- [Work to complete]: Take the listing below and write it out again exactly, skipping any picture that it holds.

- [Source material]:
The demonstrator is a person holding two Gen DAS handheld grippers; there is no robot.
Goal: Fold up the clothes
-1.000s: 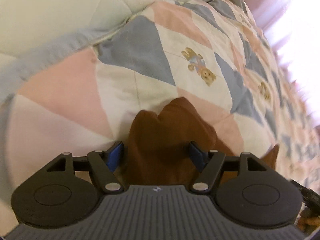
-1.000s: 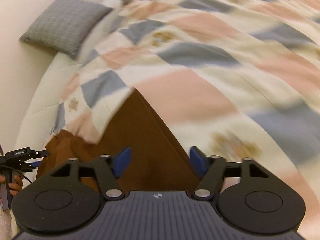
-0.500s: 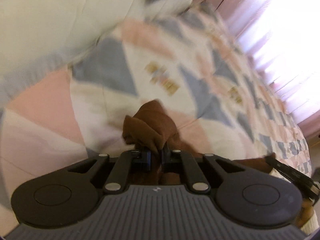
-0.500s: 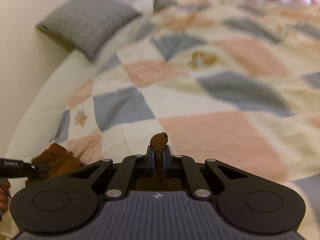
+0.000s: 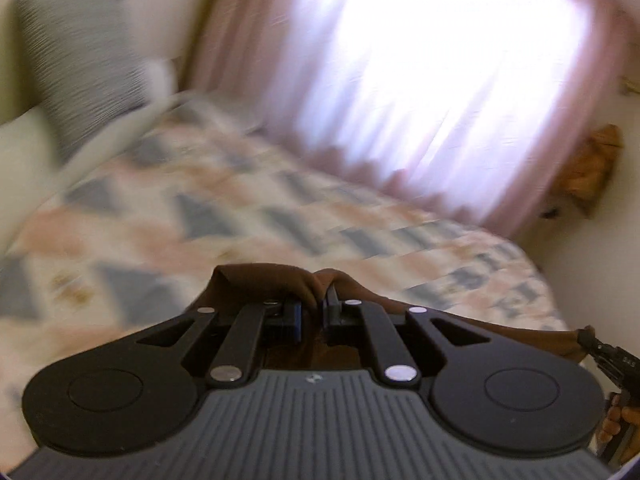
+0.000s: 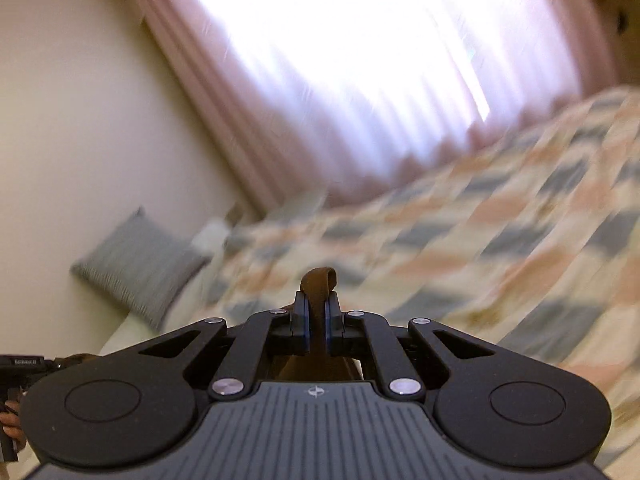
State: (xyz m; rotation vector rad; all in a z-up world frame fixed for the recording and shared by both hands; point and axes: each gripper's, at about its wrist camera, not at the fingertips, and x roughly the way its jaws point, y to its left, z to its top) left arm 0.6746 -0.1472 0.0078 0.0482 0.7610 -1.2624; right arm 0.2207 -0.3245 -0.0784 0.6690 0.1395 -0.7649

- [Solution to this exercise]:
The demonstrator is a person holding two Gen DAS handheld grippers; there is no robot.
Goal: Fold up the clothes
-1.000s: 
-1.000s: 
-0.500s: 
-0.500s: 
+0.000s: 
+0.000s: 
State: (xyz m; rotation vector rad; all in a z-up world frame fixed for the recording and shared by both hands; point and axes: each gripper's, at about its wrist camera, not at the fingertips, and x roughly the way its jaws point, y to its left, z to its top) left arm 0.6746 -0.1472 0.0078 0.0482 0.7610 -1.2624; right arm 0.2207 -0.3245 -0.0784 0.6690 0.1395 -0.7649

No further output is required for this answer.